Your goal: An exact, complete printout of the listing is wanted, minus its images.

Collected data:
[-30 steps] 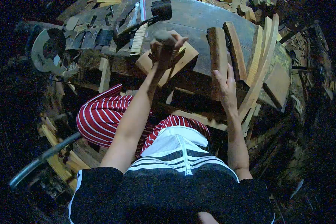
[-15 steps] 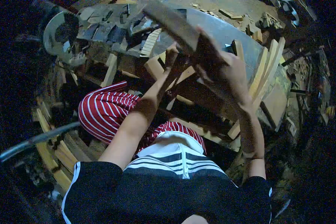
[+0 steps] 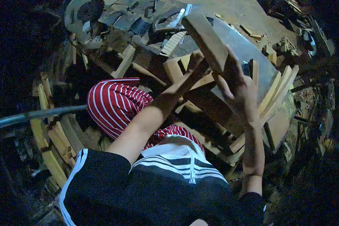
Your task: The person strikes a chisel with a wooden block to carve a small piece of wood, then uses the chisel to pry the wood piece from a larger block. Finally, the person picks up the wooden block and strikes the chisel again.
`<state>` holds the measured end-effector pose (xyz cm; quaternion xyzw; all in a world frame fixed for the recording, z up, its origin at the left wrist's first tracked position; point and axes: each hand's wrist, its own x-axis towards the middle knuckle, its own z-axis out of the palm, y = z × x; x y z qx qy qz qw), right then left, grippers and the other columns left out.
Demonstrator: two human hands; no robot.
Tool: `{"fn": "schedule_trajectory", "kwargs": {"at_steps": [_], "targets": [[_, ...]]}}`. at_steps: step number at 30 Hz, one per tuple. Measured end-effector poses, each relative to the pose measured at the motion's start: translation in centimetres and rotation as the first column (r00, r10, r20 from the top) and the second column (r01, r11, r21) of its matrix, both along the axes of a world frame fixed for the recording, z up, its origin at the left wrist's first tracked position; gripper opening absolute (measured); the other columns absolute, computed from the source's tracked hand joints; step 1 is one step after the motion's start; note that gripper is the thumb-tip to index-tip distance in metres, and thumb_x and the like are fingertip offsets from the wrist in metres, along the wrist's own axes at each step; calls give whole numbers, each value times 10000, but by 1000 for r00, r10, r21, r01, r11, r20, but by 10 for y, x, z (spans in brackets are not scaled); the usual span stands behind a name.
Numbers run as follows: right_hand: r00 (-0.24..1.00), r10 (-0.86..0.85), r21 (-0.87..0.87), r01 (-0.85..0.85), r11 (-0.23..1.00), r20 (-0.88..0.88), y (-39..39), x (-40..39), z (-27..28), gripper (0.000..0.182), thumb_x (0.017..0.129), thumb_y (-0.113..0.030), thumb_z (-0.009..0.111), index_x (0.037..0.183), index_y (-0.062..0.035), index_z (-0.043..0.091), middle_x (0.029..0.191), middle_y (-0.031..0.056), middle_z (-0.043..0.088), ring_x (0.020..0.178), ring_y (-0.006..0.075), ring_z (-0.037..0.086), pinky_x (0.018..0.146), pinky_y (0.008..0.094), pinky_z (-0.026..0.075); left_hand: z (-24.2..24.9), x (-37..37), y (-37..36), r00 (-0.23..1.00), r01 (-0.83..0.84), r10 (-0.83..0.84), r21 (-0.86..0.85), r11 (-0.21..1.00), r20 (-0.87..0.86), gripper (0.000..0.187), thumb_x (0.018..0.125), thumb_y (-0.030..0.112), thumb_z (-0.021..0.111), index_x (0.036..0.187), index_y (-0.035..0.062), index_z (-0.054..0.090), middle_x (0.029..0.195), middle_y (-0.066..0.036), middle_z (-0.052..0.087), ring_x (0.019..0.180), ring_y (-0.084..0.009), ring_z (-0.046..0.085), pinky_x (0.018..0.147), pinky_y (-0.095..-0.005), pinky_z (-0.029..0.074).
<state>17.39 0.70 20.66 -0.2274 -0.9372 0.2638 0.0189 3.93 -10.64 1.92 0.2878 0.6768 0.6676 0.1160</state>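
Observation:
My right hand (image 3: 239, 90) grips the lower end of a thick wooden plank (image 3: 206, 37), raised at a slant over the grey workbench (image 3: 248, 51). My left hand (image 3: 194, 63) reaches to a pale wooden block (image 3: 174, 69) at the bench's near edge, just left of the plank. The plank and the dark hide its fingers, so what it holds is unclear. My knee in red striped shorts (image 3: 116, 103) is below the left arm.
Several wooden slats (image 3: 278, 92) lean on the bench's right side. A round saw guard (image 3: 77, 15) and scattered metal parts lie at the upper left. A metal pipe (image 3: 34, 115) juts in from the left over stacked wood pieces (image 3: 51, 135).
My right hand took the plank from the slats leaning at the bench and lifted it up and leftward. The left hand lowered towards the pale block. The view shifted.

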Motion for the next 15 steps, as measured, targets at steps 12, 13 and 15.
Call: {"fn": "schedule_trajectory", "kwargs": {"at_steps": [12,13,15], "targets": [[784,-577,-645,322,693,-228,37,70,-156,461,925,-303,526,1248,13,433,1037,127,563,935,236,543,870,343,424,-17,-54,30,749,-331,205,87,940,630,472,818,432,659,844,-36,602,789,-98,604,623,-139,625,595,-284,557],[792,-562,-618,323,716,-237,34,79,-168,486,924,-327,523,1251,20,432,1051,133,557,964,231,535,896,340,403,-27,-63,32,624,-442,226,98,892,748,427,790,414,696,751,15,550,697,-51,534,546,-158,602,509,-299,543],[803,-547,-573,339,746,-237,26,91,-195,516,922,-353,520,1261,24,427,1079,142,551,996,233,530,921,333,386,-15,-61,26,653,-430,220,115,895,725,423,787,419,697,759,21,556,714,-58,545,513,-156,583,484,-289,526]]}}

Answer for this exercise:
[-30 steps] 
[-15 steps] 
[+0 steps] 
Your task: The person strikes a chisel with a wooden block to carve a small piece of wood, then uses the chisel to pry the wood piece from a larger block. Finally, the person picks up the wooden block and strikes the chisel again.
`<state>` holds the measured end-effector pose (xyz cm; quaternion xyzw; all in a world frame fixed for the recording, z up, its origin at the left wrist's first tracked position; point and axes: each hand's wrist, its own x-axis towards the middle knuckle, its own z-axis out of the palm, y = z × x; x y z qx qy qz qw), right then left, grippers and the other columns left out.
Demonstrator: two human hands; no robot.
Tool: `{"fn": "schedule_trajectory", "kwargs": {"at_steps": [_], "targets": [[_, ...]]}}`. at_steps: step number at 30 Hz, one per tuple. Measured end-effector poses, each relative to the pose measured at the motion's start: translation in centimetres and rotation as the first column (r00, r10, r20 from the top) and the second column (r01, r11, r21) of its matrix, both along the axes of a world frame fixed for the recording, z up, its origin at the left wrist's first tracked position; gripper opening absolute (measured); the other columns absolute, computed from the source's tracked hand joints; step 1 is one step after the motion's start; note that gripper is the thumb-tip to index-tip distance in metres, and thumb_x and the like are fingertip offsets from the wrist in metres, along the wrist's own axes at each step; calls give whole numbers, each value times 10000, but by 1000 for r00, r10, r21, r01, r11, r20, but by 10 for y, x, z (spans in brackets are not scaled); the usual span stands behind a name.
Numbers run as follows: right_hand: r00 (-0.24..1.00), r10 (-0.86..0.85), r21 (-0.87..0.87), r01 (-0.85..0.85), r11 (-0.23..1.00), r20 (-0.88..0.88), y (-39..39), x (-40..39), z (-27..28), gripper (0.000..0.182), thumb_x (0.017..0.129), thumb_y (-0.113..0.030), thumb_z (-0.009..0.111), index_x (0.037..0.183), index_y (-0.062..0.035), index_z (-0.043..0.091), middle_x (0.029..0.191), middle_y (-0.031..0.056), middle_z (-0.043..0.088), ring_x (0.020..0.178), ring_y (-0.006..0.075), ring_z (-0.037..0.086), pinky_x (0.018..0.146), pinky_y (0.008..0.094), pinky_z (-0.026..0.075); left_hand: z (-24.2..24.9), x (-37..37), y (-37..36), r00 (-0.23..1.00), r01 (-0.83..0.84), r10 (-0.83..0.84), r21 (-0.86..0.85), r11 (-0.21..1.00), r20 (-0.87..0.86), gripper (0.000..0.187), thumb_x (0.018..0.125), thumb_y (-0.030..0.112), thumb_z (-0.021..0.111), index_x (0.036..0.187), index_y (-0.035..0.062), index_z (-0.054..0.090), middle_x (0.029..0.195), middle_y (-0.066..0.036), middle_z (-0.052..0.087), ring_x (0.019..0.180), ring_y (-0.084..0.009), ring_z (-0.046..0.085), pinky_x (0.018..0.147), pinky_y (-0.095..-0.005), pinky_z (-0.029..0.074).
<state>17.39 0.70 20.66 -0.2274 -0.9372 0.2638 0.0189 3.93 -10.64 1.92 0.2878 0.6768 0.6676 0.1160</state>
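Observation:
My right hand (image 3: 239, 90) grips the lower end of a thick wooden plank (image 3: 206, 37), raised at a slant over the grey workbench (image 3: 248, 51). My left hand (image 3: 194, 63) reaches to a pale wooden block (image 3: 174, 69) at the bench's near edge, just left of the plank. The plank and the dark hide its fingers, so what it holds is unclear. My knee in red striped shorts (image 3: 116, 103) is below the left arm.
Several wooden slats (image 3: 278, 92) lean on the bench's right side. A round saw guard (image 3: 77, 15) and scattered metal parts lie at the upper left. A metal pipe (image 3: 34, 115) juts in from the left over stacked wood pieces (image 3: 51, 135).
My right hand took the plank from the slats leaning at the bench and lifted it up and leftward. The left hand lowered towards the pale block. The view shifted.
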
Motion for the next 15 steps, as measured, targets at steps 12, 13 and 15.
Call: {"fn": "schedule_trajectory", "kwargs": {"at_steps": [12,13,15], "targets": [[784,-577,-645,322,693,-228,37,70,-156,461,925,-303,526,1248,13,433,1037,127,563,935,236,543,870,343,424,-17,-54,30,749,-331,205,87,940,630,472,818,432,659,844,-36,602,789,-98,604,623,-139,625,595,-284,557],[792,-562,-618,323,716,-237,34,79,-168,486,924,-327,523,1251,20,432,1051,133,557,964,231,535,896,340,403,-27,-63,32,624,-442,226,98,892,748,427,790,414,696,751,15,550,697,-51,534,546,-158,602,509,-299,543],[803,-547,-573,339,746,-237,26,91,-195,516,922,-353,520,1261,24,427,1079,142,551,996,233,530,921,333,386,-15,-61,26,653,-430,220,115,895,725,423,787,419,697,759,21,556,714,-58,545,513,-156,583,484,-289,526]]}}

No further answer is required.